Aachen (Germany), 10 November 2021 - The specialty pharmaceutical company PAION AG (ISIN DE000A0B65S3; Frankfurt Stock Exchange, Prime Standard: PA8) today reports its consolidated financial results according to International Financial Reporting Standards (IFRS) for the first nine months of 2021.

"Remimazolam is increasingly available to physicians around the world and sales growth is strong, despite the challenges of the ongoing Covid-19 pandemic. We are now developing this ultrafast-acting anesthetic for pediatric patients, and we hope that children will benefit from sedation with remimazolam soon," said Dr. Jim Phillips, CEO of PAION AG. "We are also making strong progress in Europe with our direct rollout of remimazolam, as well as our two other promising critical care products - angiotensin II (GIAPREZA(R)) and eravacycline (XERAVA(R)). We have already seen our first sales and look forward to growing the sales in these important markets in the months & years ahead."

Update and outlook

Commercial activities and expansion of product portfolio in Europe

In January 2021, PAION entered into an exclusive license agreement with La Jolla Pharmaceutical Company for the intensive care products angiotensin II (brand name GIAPREZA(R)) and eravacycline (brand name XERAVA(R)). The agreement grants PAION an exclusive license for the commercialization of these two approved products in the European Economic Area (EEA), the United Kingdom and Switzerland. Angiotensin II is a vasoconstrictor indicated for the treatment of refractory hypotension in adults with septic or other distributive shock who remain hypotensive despite other therapeutic measures. Eravacycline is a novel fluorocycline type of antibiotic indicated for the treatment of complicated intra-abdominal infections in adults.

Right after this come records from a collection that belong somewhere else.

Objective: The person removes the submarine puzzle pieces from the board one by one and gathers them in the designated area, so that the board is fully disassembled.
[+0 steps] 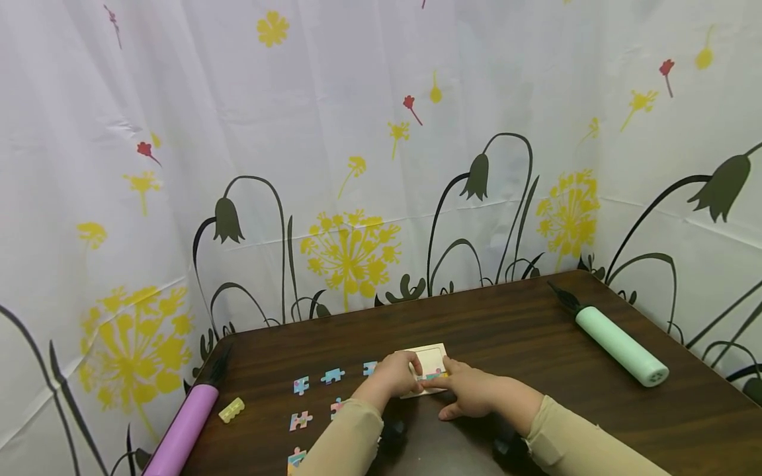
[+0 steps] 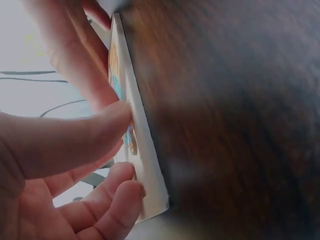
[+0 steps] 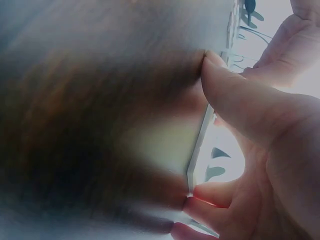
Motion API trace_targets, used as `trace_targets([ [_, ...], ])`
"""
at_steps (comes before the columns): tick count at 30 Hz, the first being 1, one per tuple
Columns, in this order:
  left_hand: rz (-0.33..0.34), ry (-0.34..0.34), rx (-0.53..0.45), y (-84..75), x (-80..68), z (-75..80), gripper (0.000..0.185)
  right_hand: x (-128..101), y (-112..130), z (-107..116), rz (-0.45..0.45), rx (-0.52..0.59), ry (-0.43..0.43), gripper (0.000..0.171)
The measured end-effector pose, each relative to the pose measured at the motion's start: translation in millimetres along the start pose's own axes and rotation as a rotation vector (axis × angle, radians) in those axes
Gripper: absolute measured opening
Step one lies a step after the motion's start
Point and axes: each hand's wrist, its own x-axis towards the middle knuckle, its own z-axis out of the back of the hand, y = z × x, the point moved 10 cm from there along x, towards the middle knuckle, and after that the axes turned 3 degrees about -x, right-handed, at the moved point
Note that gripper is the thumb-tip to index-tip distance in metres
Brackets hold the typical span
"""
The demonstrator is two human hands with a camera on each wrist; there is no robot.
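A small cream puzzle board (image 1: 433,359) lies flat on the dark wooden table (image 1: 536,330), with both hands on its near edge. My left hand (image 1: 393,377) curls its fingers against the board (image 2: 145,165), and its thumb (image 2: 100,130) presses on coloured pieces set in it. My right hand (image 1: 470,391) lies low beside it, with the index finger stretched onto the board and the thumb (image 3: 235,95) touching the table at the board's edge (image 3: 200,145). Several loose puzzle pieces (image 1: 301,385) lie to the left.
A purple cylinder (image 1: 181,430) lies at the table's left edge with a small yellow block (image 1: 231,410) beside it. A mint-green cylinder (image 1: 622,345) lies at the right. A flowered white curtain (image 1: 357,165) closes off the back and sides.
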Motion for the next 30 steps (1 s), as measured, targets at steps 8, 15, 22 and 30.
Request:
trace_targets([
  [8,0.030,-0.022,-0.016,1.9,0.6,0.6,0.021,-7,-11,0,-0.034,0.146,0.013,0.089],
  [15,0.022,-0.041,-0.005,0.6,0.3,2.3,0.021,-19,-17,8,-0.014,0.071,0.016,0.085],
  [22,0.039,-0.043,0.013,-0.3,-1.1,4.0,0.022,-25,-15,11,0.038,0.019,0.005,0.074],
  [30,0.042,-0.040,-0.005,-1.2,-3.6,3.5,0.020,-22,-11,13,0.055,-0.078,-0.006,0.067],
])
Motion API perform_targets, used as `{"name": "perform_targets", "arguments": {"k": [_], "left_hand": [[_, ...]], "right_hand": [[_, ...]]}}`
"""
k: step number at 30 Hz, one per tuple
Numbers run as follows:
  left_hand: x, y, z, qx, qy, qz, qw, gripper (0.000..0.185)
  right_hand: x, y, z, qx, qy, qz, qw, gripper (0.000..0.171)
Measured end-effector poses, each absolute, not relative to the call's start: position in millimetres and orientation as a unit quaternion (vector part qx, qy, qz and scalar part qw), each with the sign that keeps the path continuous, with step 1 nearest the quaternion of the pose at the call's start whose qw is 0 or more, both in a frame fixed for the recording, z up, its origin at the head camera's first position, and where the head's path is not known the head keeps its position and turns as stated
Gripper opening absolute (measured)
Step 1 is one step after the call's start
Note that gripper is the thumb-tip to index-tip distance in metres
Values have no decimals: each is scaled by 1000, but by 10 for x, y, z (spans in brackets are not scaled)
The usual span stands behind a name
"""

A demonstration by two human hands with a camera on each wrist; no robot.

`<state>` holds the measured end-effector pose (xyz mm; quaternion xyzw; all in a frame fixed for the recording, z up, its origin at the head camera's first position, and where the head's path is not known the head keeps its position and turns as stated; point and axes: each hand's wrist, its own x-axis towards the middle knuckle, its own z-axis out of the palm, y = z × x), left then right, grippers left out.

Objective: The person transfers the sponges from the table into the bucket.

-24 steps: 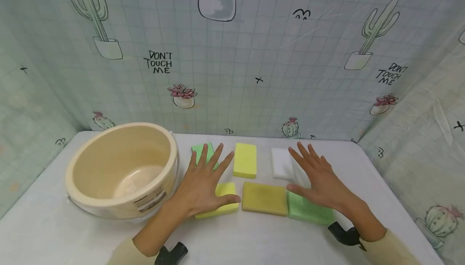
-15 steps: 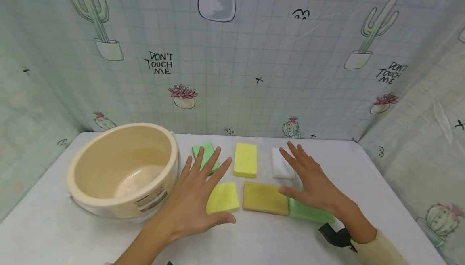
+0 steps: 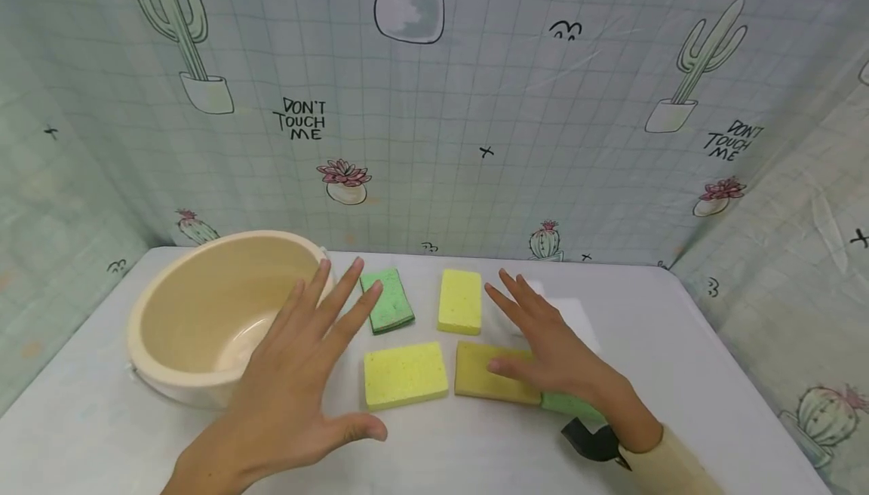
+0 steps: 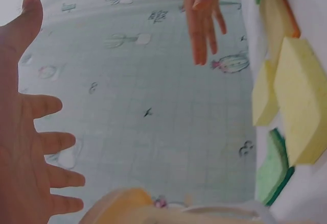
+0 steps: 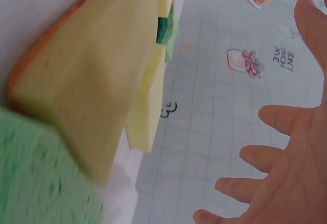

With the addition of angiotensin II and eravacycline to its commercial portfolio, PAION has started to establish its own commercial infrastructure in certain core countries in Western Europe, including Germany, the UK, the Netherlands and Denmark, to market angiotensin II and eravacycline together with remimazolam. PAION launched these three products in the third quarter of 2021 in a staggered manner by country; by the end of 2022, launches are planned to have been conducted in most key European markets. Initial product sales indicate a good market acceptance of the products.

Remimazolam in Europe

Procedural sedation: Remimazolam (brand name Byfavo(R)) received market approval in the EU (including EEA countries) in March 2021 and in the United Kingdom in June 2021. PAION launched remimazolam in the United Kingdom in August 2021 and signed an exclusive collaboration agreement with Clinigen for the supply and distribution of its products into the UK in September 2021. Also in September 2021, PAION launched remimazolam in the Netherlands.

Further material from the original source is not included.